8 février 2018
entre les lignes
L’envie de danser
Par: Le Courrier

Il n’y aura pas de bars avec spectacle et danse avec nudité dans l’environnement du centre de congrès municipal de Saint-Hyacinthe. Tant mieux, ce n’était vraiment pas nécessaire. La Ville a eu chaud, mais elle n’y a pas laissé sa chemise.

Rappelons qu’elle avait été prise de court par les démarches d’une promotrice qui souhaitait installer un tel commerce dans un immeuble commercial situé en bordure de l’autoroute 20. Constatant une possible faille dans ses règlements d’urbanisme, la Ville les avait promptement modifiés en novembre 2016, soit quelques jours seulement après les démarches effectuées par la principale intéressée auprès du Service de l’urbanisme et de la Régie des alcools, des courses et des jeux.
D’où le dépôt d’une poursuite judiciaire dans laquelle la dame réclamait un dédommagement de 25 000 $ et l’octroi de son permis. La Ville n’a jamais osé répondre à cette procédure en cour et a tout fait pour régler à l’amiable. Avec grand succès, car une entente a été scellée en décembre 2017. Une entente confidentielle qui lui est hautement favorable et que la direction générale a dû célébrer en dansant!

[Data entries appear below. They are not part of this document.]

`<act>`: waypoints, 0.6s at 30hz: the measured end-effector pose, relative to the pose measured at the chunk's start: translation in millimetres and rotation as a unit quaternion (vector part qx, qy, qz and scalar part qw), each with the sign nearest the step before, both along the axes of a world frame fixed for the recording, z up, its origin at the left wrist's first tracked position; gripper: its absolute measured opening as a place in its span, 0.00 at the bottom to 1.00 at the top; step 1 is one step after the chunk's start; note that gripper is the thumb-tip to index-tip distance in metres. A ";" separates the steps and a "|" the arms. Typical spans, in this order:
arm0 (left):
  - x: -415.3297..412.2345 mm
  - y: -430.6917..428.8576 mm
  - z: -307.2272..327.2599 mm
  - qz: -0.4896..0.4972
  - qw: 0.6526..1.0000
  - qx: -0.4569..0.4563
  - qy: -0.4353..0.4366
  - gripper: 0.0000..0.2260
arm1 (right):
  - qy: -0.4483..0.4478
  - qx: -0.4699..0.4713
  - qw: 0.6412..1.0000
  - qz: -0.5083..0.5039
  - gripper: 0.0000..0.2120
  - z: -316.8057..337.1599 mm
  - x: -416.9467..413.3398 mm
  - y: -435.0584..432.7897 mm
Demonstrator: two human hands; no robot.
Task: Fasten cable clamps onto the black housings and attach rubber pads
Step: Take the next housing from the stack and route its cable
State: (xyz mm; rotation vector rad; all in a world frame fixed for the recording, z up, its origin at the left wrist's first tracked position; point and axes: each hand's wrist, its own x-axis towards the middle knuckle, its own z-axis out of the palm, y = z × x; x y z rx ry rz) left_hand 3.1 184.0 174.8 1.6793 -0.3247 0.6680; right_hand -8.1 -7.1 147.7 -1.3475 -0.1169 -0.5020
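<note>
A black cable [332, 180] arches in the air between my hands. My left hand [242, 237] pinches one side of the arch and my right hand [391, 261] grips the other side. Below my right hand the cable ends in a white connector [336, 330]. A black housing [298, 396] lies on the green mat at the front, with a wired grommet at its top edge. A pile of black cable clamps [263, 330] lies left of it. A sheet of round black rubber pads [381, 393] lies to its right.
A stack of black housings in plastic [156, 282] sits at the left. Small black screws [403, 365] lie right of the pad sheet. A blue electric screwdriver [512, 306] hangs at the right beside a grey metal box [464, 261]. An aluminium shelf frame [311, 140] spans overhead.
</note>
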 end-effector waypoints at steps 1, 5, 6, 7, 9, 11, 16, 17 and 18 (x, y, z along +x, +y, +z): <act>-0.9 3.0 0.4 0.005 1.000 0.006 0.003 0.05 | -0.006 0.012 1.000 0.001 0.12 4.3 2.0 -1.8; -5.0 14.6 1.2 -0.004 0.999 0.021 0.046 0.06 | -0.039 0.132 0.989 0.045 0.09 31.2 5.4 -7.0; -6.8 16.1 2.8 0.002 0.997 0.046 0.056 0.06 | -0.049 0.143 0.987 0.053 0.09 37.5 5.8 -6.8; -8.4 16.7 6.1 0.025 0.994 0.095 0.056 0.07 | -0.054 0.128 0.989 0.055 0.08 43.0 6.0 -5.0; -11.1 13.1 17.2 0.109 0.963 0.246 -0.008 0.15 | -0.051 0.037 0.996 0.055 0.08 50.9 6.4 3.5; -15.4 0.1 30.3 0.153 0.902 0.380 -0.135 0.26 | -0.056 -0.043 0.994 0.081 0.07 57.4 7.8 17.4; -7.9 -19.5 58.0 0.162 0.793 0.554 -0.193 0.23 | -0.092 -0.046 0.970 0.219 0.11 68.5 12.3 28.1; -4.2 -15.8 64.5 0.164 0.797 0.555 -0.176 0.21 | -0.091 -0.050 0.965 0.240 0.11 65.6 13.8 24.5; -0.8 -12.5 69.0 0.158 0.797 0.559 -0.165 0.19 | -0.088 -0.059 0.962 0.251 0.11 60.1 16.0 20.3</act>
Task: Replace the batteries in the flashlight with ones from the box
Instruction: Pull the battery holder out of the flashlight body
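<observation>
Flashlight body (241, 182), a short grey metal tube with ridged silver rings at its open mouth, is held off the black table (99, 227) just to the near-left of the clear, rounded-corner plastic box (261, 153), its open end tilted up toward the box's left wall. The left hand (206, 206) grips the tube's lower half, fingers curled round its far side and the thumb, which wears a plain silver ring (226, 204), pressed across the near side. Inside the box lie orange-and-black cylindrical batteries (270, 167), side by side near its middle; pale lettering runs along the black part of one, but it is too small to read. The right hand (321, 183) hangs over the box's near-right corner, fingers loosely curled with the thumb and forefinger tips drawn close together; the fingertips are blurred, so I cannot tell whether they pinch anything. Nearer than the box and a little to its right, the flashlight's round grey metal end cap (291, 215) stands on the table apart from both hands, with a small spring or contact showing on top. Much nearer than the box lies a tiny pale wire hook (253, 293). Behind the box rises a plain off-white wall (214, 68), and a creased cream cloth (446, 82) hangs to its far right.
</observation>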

Selon nos informations, elle versera un dédommagement de 15 000 $, mais ne délivrera aucun permis. C’est au-delà des espérances dans la mesure où un adversaire plus coriace et fortuné aurait eu tout le loisir de faire valoir son point en justice. Et à la lumière des faits connus, disons que sa cause était loin d’être frivole.
Ce dénouement confidentiel et bon marché évite aussi à la Ville de répondre de ses actes. Après la saga de la Ville de Granby avec ses bars de danseuses il y a plusieurs années, beaucoup de municipalités avaient mis de l’ordre dans leurs règlements d’urbanisme afin de mieux encadrer ce type d’établissements qu’elles ne peuvent pas interdire. Elles peuvent seulement restreindre ceux qui ne possèdent pas de droit acquis à une zone précise.
De toute évidence, la Ville de Saint-Hyacinthe ne s’en était jamais préoccupée auparavant, elle qui doit encore composer avec la présence de trois commerces du genre sur son territoire. C’est déjà trois de trop.